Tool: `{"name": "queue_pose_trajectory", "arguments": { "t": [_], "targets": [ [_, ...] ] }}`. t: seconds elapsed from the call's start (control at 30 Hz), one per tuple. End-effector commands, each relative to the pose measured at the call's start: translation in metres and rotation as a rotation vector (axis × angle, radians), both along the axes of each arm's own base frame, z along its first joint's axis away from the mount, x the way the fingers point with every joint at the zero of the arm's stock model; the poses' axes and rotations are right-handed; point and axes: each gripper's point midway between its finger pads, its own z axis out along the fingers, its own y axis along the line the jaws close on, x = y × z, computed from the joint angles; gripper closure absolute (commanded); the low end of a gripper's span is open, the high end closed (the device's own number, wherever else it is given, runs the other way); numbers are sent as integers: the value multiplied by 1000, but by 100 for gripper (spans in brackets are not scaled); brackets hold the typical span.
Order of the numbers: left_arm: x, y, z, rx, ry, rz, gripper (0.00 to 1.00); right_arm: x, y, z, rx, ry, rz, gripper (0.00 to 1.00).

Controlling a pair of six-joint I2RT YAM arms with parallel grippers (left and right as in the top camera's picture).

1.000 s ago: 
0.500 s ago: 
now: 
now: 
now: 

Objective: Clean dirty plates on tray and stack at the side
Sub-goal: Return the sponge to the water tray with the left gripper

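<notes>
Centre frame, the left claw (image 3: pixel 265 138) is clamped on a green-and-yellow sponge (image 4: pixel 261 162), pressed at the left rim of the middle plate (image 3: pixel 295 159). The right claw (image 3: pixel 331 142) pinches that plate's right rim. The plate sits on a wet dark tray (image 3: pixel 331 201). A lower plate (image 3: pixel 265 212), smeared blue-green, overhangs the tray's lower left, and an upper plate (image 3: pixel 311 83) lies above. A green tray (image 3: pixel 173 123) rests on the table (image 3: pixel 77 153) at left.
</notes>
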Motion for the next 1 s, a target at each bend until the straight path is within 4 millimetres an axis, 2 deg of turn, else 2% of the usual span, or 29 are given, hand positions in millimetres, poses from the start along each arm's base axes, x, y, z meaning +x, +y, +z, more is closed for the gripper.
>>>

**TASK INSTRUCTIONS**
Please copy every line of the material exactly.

**RESPONSE BOX**
Tool: `{"name": "queue_pose_trajectory", "arguments": { "t": [_], "targets": [ [_, ...] ] }}`. t: seconds elapsed from the call's start (control at 30 Hz), one per tuple. End-effector commands, each relative to the pose measured at the call's start: translation in metres and rotation as a rotation vector (axis × angle, radians), both along the axes of each arm's own base frame, z along its first joint's axis away from the mount, x the way the fingers point with every joint at the zero of the arm's stock model; the poses' axes and rotations are right-handed; point and axes: each gripper's point midway between its finger pads, its own z axis out along the fingers, its own y axis along the line the jaws close on, x = y × z, computed from the joint angles; gripper closure absolute (commanded); the low end of a gripper's span is open, the high end closed (the device's own number, wherever else it is given, runs the other way); numbers are sent as integers: the value multiplied by 1000, but by 100 for gripper (spans in brackets are not scaled); brackets hold the typical span.
Order of the numbers: left_arm: x, y, z, rx, ry, rz, gripper (0.00 to 1.00); right_arm: x, y, z, rx, ry, rz, gripper (0.00 to 1.00).

Controlling a pair of six-joint I2RT YAM arms with parallel grippers (left and right as in the top camera's picture).

1.000 s ago: 
0.500 s ago: 
now: 
now: 
now: 

Objective: Clean dirty plates on tray and stack at the side
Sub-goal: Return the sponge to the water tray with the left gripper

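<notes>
Centre frame, the left claw (image 3: pixel 265 138) is clamped on a green-and-yellow sponge (image 4: pixel 261 162), pressed at the left rim of the middle plate (image 3: pixel 295 159). The right claw (image 3: pixel 331 142) pinches that plate's right rim. The plate sits on a wet dark tray (image 3: pixel 331 201). A lower plate (image 3: pixel 265 212), smeared blue-green, overhangs the tray's lower left, and an upper plate (image 3: pixel 311 83) lies above. A green tray (image 3: pixel 173 123) rests on the table (image 3: pixel 77 153) at left.
</notes>
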Motion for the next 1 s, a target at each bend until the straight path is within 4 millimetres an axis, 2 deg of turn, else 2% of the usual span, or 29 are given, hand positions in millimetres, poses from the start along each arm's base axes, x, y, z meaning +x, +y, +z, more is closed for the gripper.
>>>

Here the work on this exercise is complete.